[WHAT IS NEEDED]:
This exercise asks for the whole listing to be restated exactly.

[DATASET CONTENT]:
===

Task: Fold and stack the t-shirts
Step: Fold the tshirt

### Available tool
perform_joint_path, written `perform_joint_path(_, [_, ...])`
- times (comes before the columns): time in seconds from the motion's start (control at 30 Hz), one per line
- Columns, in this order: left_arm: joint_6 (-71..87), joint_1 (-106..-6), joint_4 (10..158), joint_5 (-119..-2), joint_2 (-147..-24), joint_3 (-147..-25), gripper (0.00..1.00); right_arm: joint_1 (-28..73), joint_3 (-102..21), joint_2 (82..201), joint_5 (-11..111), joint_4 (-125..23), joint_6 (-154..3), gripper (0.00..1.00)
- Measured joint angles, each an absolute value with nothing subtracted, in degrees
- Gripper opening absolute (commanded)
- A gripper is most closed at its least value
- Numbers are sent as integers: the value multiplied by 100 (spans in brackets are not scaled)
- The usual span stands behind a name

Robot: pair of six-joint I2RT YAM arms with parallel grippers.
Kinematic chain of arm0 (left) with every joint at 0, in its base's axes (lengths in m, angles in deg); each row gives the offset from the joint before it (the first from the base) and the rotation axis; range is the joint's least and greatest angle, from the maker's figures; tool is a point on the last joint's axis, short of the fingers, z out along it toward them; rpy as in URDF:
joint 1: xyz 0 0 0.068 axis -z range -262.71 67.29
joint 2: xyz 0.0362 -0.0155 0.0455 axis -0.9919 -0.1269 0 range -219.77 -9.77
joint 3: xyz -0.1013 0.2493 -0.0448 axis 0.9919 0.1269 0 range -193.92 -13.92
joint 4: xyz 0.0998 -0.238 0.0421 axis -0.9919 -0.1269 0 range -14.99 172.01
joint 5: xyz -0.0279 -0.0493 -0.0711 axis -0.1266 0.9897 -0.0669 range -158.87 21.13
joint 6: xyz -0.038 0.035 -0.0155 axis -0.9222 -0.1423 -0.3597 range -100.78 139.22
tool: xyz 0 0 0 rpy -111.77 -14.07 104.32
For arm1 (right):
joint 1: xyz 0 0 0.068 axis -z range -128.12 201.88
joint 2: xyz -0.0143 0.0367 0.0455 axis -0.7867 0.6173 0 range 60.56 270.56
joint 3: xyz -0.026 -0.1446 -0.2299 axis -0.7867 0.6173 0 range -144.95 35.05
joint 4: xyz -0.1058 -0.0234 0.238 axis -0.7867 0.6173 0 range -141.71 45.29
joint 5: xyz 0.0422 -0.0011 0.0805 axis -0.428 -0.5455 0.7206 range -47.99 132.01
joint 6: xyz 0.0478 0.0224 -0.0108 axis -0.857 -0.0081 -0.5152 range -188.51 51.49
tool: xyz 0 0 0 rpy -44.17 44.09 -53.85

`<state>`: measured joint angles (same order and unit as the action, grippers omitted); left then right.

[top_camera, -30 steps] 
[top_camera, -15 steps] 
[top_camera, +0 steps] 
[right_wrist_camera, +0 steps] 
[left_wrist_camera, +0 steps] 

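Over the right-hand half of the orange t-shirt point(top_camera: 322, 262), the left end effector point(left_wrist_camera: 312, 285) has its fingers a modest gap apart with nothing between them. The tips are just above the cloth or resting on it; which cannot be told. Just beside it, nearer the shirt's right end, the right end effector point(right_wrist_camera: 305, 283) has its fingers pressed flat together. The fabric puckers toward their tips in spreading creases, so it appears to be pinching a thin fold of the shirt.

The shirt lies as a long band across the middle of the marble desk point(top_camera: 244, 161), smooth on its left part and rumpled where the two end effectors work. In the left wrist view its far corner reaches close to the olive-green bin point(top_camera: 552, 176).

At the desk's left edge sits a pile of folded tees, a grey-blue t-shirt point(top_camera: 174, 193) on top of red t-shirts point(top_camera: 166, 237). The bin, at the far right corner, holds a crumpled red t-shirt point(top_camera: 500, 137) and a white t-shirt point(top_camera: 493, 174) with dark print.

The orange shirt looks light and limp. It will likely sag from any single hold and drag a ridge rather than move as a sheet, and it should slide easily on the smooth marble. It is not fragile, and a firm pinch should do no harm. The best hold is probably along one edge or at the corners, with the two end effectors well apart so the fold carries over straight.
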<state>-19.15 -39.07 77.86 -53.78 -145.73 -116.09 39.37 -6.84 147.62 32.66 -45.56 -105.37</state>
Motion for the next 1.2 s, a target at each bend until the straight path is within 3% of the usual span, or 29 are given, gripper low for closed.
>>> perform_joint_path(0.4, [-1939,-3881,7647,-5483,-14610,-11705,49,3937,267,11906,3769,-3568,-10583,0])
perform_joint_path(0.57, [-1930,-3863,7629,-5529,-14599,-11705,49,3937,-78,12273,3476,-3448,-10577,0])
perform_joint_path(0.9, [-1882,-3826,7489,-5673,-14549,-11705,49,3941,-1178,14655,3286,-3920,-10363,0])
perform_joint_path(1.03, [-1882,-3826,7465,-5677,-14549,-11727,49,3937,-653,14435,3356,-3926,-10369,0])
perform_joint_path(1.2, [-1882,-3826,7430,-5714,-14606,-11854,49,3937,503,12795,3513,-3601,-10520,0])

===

[TASK ANSWER]:
Task: Fold and stack the t-shirts
Step: Fold the tshirt

### Available tool
perform_joint_path, written `perform_joint_path(_, [_, ...])`
- times (comes before the columns): time in seconds from the motion's start (control at 30 Hz), one per line
- Columns, in this order: left_arm: joint_6 (-71..87), joint_1 (-106..-6), joint_4 (10..158), joint_5 (-119..-2), joint_2 (-147..-24), joint_3 (-147..-25), gripper (0.00..1.00); right_arm: joint_1 (-28..73), joint_3 (-102..21), joint_2 (82..201), joint_5 (-11..111), joint_4 (-125..23), joint_6 (-154..3), gripper (0.00..1.00)
- Measured joint angles, each an absolute value with nothing subtracted, in degrees
- Gripper opening absolute (commanded)
- A gripper is most closed at its least value
- Numbers are sent as integers: the value multiplied by 100 (spans in brackets are not scaled)
- The usual span stands behind a name

Robot: pair of six-joint I2RT YAM arms with parallel grippers.
Kinematic chain of arm0 (left) with every joint at 0, in its base's axes (lengths in m, angles in deg); each row gives the offset from the joint before it (the first from the base) and the rotation axis; range is the joint's least and greatest angle, from the maker's figures; tool is a point on the last joint's axis, short of the fingers, z out along it toward them; rpy as in URDF:
joint 1: xyz 0 0 0.068 axis -z range -262.71 67.29
joint 2: xyz 0.0362 -0.0155 0.0455 axis -0.9919 -0.1269 0 range -219.77 -9.77
joint 3: xyz -0.1013 0.2493 -0.0448 axis 0.9919 0.1269 0 range -193.92 -13.92
joint 4: xyz 0.0998 -0.238 0.0421 axis -0.9919 -0.1269 0 range -14.99 172.01
joint 5: xyz -0.0279 -0.0493 -0.0711 axis -0.1266 0.9897 -0.0669 range -158.87 21.13
joint 6: xyz -0.038 0.035 -0.0155 axis -0.9222 -0.1423 -0.3597 range -100.78 139.22
tool: xyz 0 0 0 rpy -111.77 -14.07 104.32
For arm1 (right):
joint 1: xyz 0 0 0.068 axis -z range -128.12 201.88
joint 2: xyz -0.0143 0.0367 0.0455 axis -0.7867 0.6173 0 range 60.56 270.56
joint 3: xyz -0.026 -0.1446 -0.2299 axis -0.7867 0.6173 0 range -144.95 35.05
joint 4: xyz -0.1058 -0.0234 0.238 axis -0.7867 0.6173 0 range -141.71 45.29
joint 5: xyz 0.0422 -0.0011 0.0805 axis -0.428 -0.5455 0.7206 range -47.99 132.01
joint 6: xyz 0.0478 0.0224 -0.0108 axis -0.857 -0.0081 -0.5152 range -188.51 51.49
tool: xyz 0 0 0 rpy -44.17 44.09 -53.85

`<state>`: measured joint angles (same order and unit as the action, grippers omitted); left then right.

[top_camera, -30 steps] 
[top_camera, -15 steps] 
[top_camera, +0 steps] 
[right_wrist_camera, +0 steps] 
[left_wrist_camera, +0 steps] 

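Over the right-hand half of the orange t-shirt point(top_camera: 322, 262), the left end effector point(left_wrist_camera: 312, 285) has its fingers a modest gap apart with nothing between them. The tips are just above the cloth or resting on it; which cannot be told. Just beside it, nearer the shirt's right end, the right end effector point(right_wrist_camera: 305, 283) has its fingers pressed flat together. The fabric puckers toward their tips in spreading creases, so it appears to be pinching a thin fold of the shirt.

The shirt lies as a long band across the middle of the marble desk point(top_camera: 244, 161), smooth on its left part and rumpled where the two end effectors work. In the left wrist view its far corner reaches close to the olive-green bin point(top_camera: 552, 176).

At the desk's left edge sits a pile of folded tees, a grey-blue t-shirt point(top_camera: 174, 193) on top of red t-shirts point(top_camera: 166, 237). The bin, at the far right corner, holds a crumpled red t-shirt point(top_camera: 500, 137) and a white t-shirt point(top_camera: 493, 174) with dark print.

The orange shirt looks light and limp. It will likely sag from any single hold and drag a ridge rather than move as a sheet, and it should slide easily on the smooth marble. It is not fragile, and a firm pinch should do no harm. The best hold is probably along one edge or at the corners, with the two end effectors well apart so the fold carries over straight.
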<state>-19.15 -39.07 77.86 -53.78 -145.73 -116.09 39.37 -6.84 147.62 32.66 -45.56 -105.37</state>
Motion for the next 1.2 s, a target at each bend until the straight path is within 3% of the usual span, or 29 are given, gripper low for closed.
>>> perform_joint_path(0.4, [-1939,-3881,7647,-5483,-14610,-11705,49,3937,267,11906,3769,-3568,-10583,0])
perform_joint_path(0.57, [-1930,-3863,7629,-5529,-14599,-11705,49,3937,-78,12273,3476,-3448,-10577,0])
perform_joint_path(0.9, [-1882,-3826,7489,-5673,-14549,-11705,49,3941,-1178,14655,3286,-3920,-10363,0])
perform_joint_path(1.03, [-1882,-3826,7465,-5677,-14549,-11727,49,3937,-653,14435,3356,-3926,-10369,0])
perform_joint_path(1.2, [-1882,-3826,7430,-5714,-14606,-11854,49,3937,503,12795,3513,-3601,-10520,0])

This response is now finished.